»»
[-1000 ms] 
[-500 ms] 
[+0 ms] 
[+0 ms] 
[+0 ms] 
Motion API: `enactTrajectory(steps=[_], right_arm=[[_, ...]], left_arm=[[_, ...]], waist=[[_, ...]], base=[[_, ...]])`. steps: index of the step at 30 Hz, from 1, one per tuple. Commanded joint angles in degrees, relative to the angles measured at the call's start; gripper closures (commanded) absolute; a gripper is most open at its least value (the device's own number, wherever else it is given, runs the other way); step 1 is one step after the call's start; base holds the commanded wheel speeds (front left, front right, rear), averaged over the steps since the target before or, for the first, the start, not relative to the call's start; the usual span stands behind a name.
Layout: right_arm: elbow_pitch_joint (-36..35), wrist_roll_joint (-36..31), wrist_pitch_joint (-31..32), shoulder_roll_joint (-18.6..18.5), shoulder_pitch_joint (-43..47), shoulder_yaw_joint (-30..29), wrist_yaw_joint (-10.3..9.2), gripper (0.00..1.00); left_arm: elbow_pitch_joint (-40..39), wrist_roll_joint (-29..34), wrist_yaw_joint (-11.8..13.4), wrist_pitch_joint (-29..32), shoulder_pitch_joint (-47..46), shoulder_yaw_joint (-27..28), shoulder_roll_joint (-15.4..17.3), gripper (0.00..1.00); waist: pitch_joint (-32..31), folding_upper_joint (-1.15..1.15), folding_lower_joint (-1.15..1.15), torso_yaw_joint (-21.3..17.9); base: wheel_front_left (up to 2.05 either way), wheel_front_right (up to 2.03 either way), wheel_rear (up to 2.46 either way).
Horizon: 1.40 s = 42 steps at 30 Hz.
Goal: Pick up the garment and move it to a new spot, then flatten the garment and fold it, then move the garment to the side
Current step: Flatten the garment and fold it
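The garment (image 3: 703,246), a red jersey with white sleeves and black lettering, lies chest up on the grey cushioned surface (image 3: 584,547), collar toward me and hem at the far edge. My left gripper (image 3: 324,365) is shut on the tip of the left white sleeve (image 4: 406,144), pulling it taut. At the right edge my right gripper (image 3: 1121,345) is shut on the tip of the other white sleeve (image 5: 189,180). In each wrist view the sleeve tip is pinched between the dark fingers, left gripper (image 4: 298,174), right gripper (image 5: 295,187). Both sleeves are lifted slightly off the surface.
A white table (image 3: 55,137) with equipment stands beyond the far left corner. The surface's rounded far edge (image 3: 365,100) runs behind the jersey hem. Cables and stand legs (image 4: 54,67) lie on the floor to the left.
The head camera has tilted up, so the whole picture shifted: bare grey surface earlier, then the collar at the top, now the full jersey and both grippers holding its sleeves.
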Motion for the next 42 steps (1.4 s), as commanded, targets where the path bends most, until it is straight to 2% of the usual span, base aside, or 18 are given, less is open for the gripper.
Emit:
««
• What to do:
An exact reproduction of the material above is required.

• Task output:
[-1000 ms] 
[-500 ms] 
[+0 ms] 
[+0 ms] 
[+0 ms] 
Motion API: `enactTrajectory(steps=[_], right_arm=[[_, ...]], left_arm=[[_, ...]], waist=[[_, ...]], base=[[_, ...]])`. steps: index of the step at 30 Hz, from 1, one per tuple. Commanded joint angles in degrees, relative to the angles measured at the call's start; gripper closures (commanded) absolute; a gripper is most open at its least value (the device's own number, wherever else it is given, runs the other way); step 1 is one step after the call's start; base holds the commanded wheel speeds (front left, front right, rear), averaged over the steps since the target before or, for the first, the start, not relative to the call's start; the usual span stands behind a name.
Layout: right_arm: elbow_pitch_joint (-36..35), wrist_roll_joint (-36..31), wrist_pitch_joint (-31..32), shoulder_roll_joint (-18.6..18.5), shoulder_pitch_joint (-43..47), shoulder_yaw_joint (-30..29), wrist_yaw_joint (-10.3..9.2), gripper (0.00..1.00); left_arm: elbow_pitch_joint (-40..39), wrist_roll_joint (-29..34), wrist_yaw_joint (-11.8..13.4), wrist_pitch_joint (-29..32), shoulder_pitch_joint (-47..46), shoulder_yaw_joint (-27..28), shoulder_roll_joint (-15.4..17.3), gripper (0.00..1.00); waist: pitch_joint (-32..31), folding_upper_joint (-1.15..1.15), folding_lower_joint (-1.15..1.15), torso_yaw_joint (-21.3..17.9); base: wheel_front_left (up to 2.05 either way), wheel_front_right (up to 2.03 either way), wheel_rear (up to 2.46 either way).
Horizon: 1.40 s = 42 steps at 30 Hz.
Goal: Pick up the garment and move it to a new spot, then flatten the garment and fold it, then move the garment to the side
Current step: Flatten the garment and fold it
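The garment (image 3: 703,246), a red jersey with white sleeves and black lettering, lies chest up on the grey cushioned surface (image 3: 584,547), collar toward me and hem at the far edge. My left gripper (image 3: 324,365) is shut on the tip of the left white sleeve (image 4: 406,144), pulling it taut. At the right edge my right gripper (image 3: 1121,345) is shut on the tip of the other white sleeve (image 5: 189,180). In each wrist view the sleeve tip is pinched between the dark fingers, left gripper (image 4: 298,174), right gripper (image 5: 295,187). Both sleeves are lifted slightly off the surface.
A white table (image 3: 55,137) with equipment stands beyond the far left corner. The surface's rounded far edge (image 3: 365,100) runs behind the jersey hem. Cables and stand legs (image 4: 54,67) lie on the floor to the left.
The head camera has tilted up, so the whole picture shifted: bare grey surface earlier, then the collar at the top, now the full jersey and both grippers holding its sleeves.
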Motion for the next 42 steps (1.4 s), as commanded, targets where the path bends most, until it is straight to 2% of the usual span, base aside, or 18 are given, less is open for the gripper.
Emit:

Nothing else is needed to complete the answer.